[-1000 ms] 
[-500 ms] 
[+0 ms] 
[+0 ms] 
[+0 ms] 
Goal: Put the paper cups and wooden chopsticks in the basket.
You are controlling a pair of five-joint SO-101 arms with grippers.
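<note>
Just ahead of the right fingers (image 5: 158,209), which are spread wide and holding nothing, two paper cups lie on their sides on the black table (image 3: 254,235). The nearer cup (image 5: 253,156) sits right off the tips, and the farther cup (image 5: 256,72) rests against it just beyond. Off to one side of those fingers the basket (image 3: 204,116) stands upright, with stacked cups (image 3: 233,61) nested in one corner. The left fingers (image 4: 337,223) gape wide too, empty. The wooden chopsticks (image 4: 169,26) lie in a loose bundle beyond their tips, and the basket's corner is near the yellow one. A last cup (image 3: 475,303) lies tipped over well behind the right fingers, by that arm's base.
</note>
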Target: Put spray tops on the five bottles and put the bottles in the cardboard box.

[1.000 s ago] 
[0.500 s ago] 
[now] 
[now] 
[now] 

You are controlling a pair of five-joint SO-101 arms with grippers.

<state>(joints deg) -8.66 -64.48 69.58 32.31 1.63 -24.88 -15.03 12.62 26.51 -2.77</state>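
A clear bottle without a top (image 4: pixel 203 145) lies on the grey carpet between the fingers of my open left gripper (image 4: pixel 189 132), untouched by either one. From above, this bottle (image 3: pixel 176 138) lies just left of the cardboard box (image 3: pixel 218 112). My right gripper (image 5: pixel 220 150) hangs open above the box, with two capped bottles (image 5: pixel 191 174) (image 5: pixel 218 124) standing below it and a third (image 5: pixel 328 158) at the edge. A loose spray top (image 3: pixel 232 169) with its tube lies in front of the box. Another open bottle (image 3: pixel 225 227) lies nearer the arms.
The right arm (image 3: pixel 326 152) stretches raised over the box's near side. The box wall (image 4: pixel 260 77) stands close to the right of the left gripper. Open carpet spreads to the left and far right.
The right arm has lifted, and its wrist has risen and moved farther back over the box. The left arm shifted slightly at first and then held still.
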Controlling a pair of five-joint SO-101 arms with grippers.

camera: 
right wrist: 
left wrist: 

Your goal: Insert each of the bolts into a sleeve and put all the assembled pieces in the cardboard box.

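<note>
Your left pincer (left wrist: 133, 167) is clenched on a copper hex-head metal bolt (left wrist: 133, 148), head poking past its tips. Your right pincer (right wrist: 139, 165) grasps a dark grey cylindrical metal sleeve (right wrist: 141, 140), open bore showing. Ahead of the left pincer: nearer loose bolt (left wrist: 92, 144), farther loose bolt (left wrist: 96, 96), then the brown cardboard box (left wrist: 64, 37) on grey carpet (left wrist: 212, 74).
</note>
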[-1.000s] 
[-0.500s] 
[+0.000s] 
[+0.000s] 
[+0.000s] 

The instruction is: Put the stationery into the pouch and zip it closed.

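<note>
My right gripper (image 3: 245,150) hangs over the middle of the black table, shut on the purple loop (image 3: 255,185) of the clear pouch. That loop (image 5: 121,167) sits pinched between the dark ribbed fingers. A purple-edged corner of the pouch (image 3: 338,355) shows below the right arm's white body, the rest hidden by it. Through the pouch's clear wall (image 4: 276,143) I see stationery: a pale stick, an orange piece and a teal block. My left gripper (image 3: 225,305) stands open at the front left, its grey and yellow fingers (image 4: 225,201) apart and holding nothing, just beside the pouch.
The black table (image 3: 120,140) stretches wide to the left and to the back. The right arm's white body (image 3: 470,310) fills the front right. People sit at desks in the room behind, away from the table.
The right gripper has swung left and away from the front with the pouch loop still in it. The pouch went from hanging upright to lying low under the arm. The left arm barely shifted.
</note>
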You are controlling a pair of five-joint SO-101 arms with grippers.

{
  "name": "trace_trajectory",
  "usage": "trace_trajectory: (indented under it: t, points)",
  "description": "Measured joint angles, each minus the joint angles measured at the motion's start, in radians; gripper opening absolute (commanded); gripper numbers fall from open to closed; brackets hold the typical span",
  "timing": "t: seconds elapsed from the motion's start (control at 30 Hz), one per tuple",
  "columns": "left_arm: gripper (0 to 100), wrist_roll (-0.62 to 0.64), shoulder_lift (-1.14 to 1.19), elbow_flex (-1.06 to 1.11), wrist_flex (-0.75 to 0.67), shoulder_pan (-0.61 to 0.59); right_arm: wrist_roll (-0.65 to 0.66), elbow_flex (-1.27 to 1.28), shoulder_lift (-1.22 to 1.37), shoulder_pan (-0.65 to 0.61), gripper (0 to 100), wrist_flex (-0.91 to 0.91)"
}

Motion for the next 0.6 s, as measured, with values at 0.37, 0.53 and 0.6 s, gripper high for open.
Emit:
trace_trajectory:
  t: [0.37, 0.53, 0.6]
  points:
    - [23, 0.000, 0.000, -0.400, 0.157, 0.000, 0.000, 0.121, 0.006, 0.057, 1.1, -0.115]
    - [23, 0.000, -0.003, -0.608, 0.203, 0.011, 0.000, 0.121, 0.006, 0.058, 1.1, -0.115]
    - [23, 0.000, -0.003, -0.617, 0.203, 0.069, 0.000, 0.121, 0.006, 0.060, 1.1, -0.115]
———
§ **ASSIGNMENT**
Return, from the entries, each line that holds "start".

§ **TASK RESULT**
  "description": "Measured joint angles, each minus the joint angles measured at the motion's start, in radians; gripper opening absolute (commanded); gripper numbers fall from open to closed; brackets hold the typical span",
  "timing": "t: seconds elapsed from the motion's start (control at 30 Hz), one per tuple",

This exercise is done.